WHAT THIS TASK INVOLVES → Transcribe exactly, and only, the lines that fall between the line containing "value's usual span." and the last line of the material, both ends included, omitting any pictures.

THE DATA →
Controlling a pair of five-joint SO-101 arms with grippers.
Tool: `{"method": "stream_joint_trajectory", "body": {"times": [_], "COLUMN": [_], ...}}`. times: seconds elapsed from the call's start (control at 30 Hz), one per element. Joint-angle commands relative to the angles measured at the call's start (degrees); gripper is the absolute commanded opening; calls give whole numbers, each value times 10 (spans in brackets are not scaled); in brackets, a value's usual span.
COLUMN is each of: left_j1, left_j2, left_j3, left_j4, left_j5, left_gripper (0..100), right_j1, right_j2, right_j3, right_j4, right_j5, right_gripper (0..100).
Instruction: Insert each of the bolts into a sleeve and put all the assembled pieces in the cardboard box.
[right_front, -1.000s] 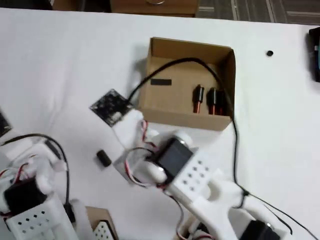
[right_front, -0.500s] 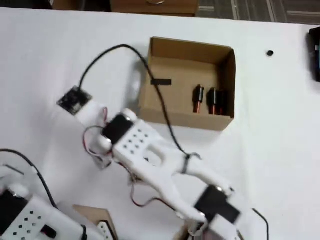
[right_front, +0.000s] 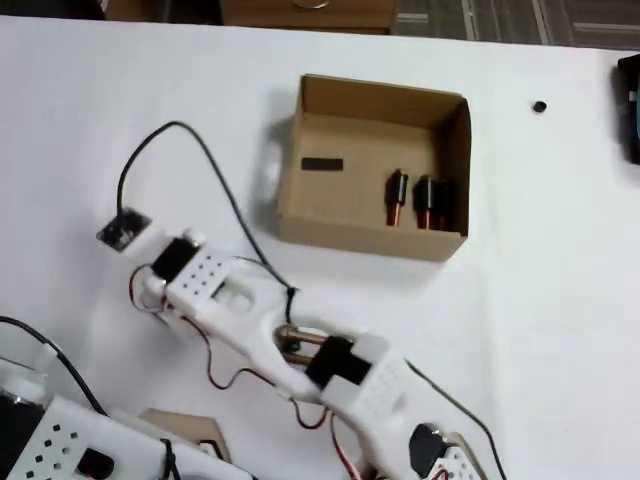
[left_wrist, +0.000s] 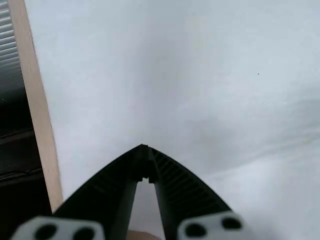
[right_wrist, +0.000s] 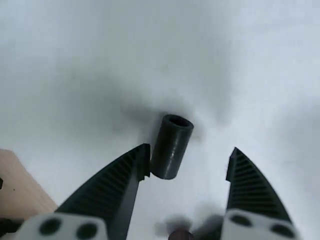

SOLUTION FOR THIS EXERCISE →
Tool: `{"method": "stream_joint_trajectory", "body": {"times": [_], "COLUMN": [_], ...}}`. times: seconds elapsed from the call's start (control at 30 Hz), one per element. Joint-angle commands relative to the angles measured at the call's start (degrees); gripper is the absolute commanded opening; calls give whole numbers, each value times 10 (spans in brackets are not scaled); in brackets, a value's usual span.
COLUMN is each of: left_j1, left_j2, left_j3, left_j4, left_j5, left_gripper (0..100), right_j1, right_j2, right_j3, right_j4, right_j5, right_gripper (0..100).
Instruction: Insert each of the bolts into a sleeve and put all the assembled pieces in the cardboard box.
[right_front, -1.000s] 
[right_front, -0.500s] 
[right_front, +0.000s] 
[left_wrist, +0.000s] 
[right_wrist, +0.000s] 

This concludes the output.